◆ INSTRUCTIONS TO FOLLOW
Answer with a bare number: the count of lines in the data below that contain the word "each".

◆ SUPPLIED MATERIAL
=== Section Start ===

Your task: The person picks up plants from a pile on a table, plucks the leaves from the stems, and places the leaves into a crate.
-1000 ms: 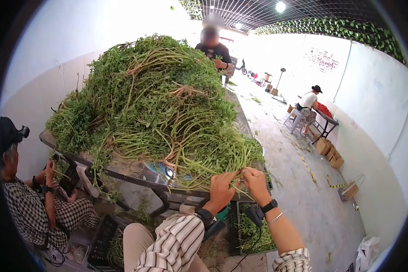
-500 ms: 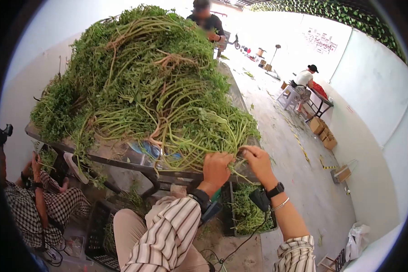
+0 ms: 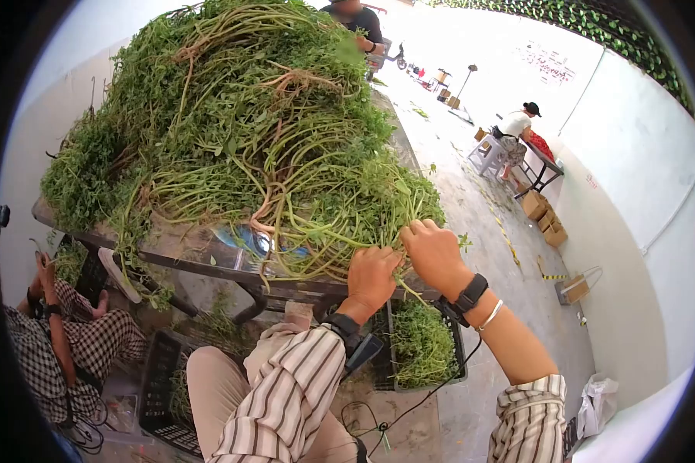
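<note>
A large heap of leafy green plants [image 3: 232,131] with long stems and pale brown roots covers the table [image 3: 185,239]. At its near right corner, my left hand [image 3: 372,279] is closed on green stems, fingers curled over them. Right beside it, my right hand [image 3: 434,251] is also closed around stems from the same bunch. A cut-looking stem end [image 3: 411,290] pokes out below and between the two hands. The fingertips are partly hidden by the backs of the hands and the foliage.
Below the table stand a crate of greens [image 3: 425,347] and a black crate [image 3: 158,386]. A cable [image 3: 409,413] runs near my legs. A seated person [image 3: 62,332] is at left, another [image 3: 355,27] behind the heap, a third [image 3: 513,131] at a far table. Cardboard boxes [image 3: 544,220] line the wall.
My right hand has turned and moved up and slightly left over the stems, its wrist swinging right. My left hand stays closed nearby. The camera view has shifted slightly.
</note>
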Demonstrator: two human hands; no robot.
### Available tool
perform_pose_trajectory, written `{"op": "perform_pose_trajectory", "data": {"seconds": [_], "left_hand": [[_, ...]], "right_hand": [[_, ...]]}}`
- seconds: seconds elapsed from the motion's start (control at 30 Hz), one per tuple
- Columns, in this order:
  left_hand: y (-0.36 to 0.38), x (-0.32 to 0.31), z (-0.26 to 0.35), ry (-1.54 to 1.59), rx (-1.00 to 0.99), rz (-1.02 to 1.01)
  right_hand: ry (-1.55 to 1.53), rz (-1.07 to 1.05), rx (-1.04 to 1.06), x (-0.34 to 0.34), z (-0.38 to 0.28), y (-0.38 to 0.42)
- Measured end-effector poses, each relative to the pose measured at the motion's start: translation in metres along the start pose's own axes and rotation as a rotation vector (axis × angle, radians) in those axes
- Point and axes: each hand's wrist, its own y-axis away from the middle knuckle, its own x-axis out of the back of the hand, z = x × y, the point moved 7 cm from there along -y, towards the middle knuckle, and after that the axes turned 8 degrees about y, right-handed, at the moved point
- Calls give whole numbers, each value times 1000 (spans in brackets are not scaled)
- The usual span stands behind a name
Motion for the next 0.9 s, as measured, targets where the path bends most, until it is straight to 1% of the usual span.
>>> {"op": "perform_pose_trajectory", "data": {"seconds": [0.07, 0.13, 0.27, 0.33, 0.37, 0.43, 0.47, 0.53, 0.57, 0.63, 0.67, 0.73, 0.77, 0.83, 0.87, 0.9], "left_hand": [[1, 0, 3, 15, -6, -6], [-1, 2, 3, 58, -3, -21], [0, 4, 2, 69, 12, -27], [0, 5, 2, 81, 13, -24], [-1, 5, 2, 80, 13, -20], [0, 3, 1, 67, 12, -40], [0, 3, 0, 66, 13, -39], [1, 3, 2, 65, -18, -23], [2, 2, 2, 66, -16, -26], [1, 3, 2, 56, -8, -37], [1, 2, 1, 56, -8, -37], [2, 1, 0, 63, -13, -34], [2, 0, 0, 61, -14, -31], [1, 0, 0, 67, -12, -35], [2, 1, 1, 63, -14, -33], [0, 2, 2, 59, -13, -38]], "right_hand": [[48, -36, 4, 3, 2, 4], [91, 2, 59, 9, 1, 4], [44, 16, 10, 2, 0, 6], [-196, 40, -227, 2, 18, 9], [-195, 41, -224, 2, 21, 8], [-417, 148, -483, 6, 50, 14], [-418, 148, -481, 5, 57, 14], [-476, 254, -473, 9, 68, 17], [-477, 251, -474, 9, 70, 18], [-583, 196, -628, 10, 80, 21], [-583, 197, -627, 17, 79, 21], [-652, 87, -632, 21, 76, 18], [-652, 89, -630, 20, 75, 18], [-413, 211, -230, 31, 50, 9], [-316, 199, -144, 26, 43, 6], [-315, 205, -143, 24, 43, 3]]}}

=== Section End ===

◆ ANSWER BOX
3